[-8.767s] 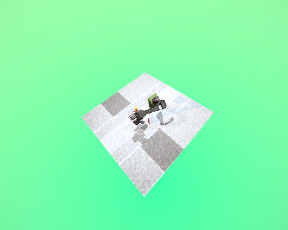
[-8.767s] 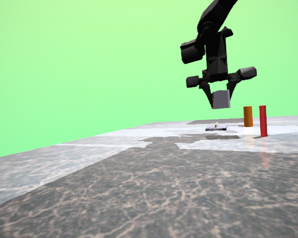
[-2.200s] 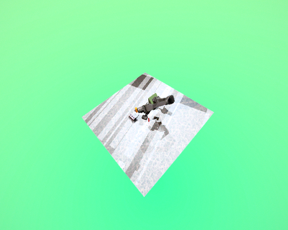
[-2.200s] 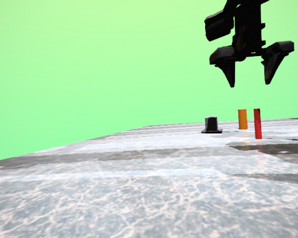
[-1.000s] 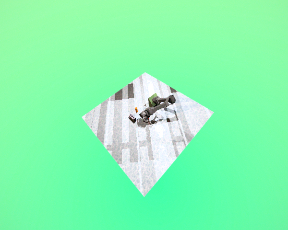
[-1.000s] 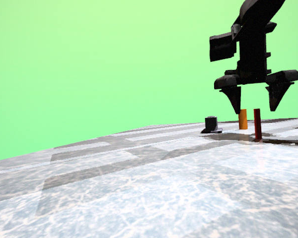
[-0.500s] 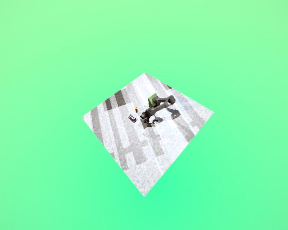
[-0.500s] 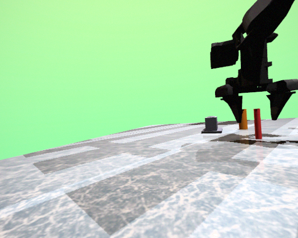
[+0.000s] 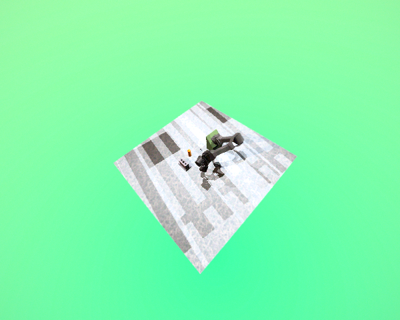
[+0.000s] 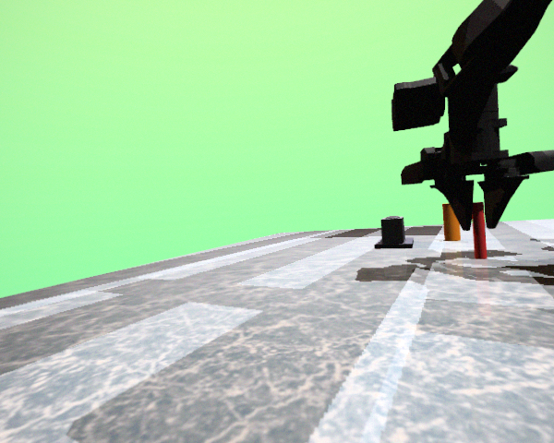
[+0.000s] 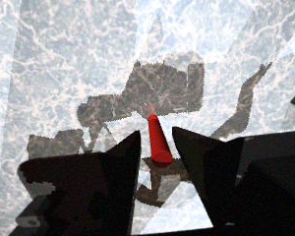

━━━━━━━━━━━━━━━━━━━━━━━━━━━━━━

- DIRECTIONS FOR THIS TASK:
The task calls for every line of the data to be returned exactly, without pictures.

- ANSWER TO THIS PROBLEM:
[-8.767s] 
[-8.767s] 
[-2.200s] 
[-2.200s] 
[-1.000s] 
[-1.000s] 
[-0.500s] 
[-0.500s] 
[+0.000s] 
[+0.000s] 
[+0.000s] 

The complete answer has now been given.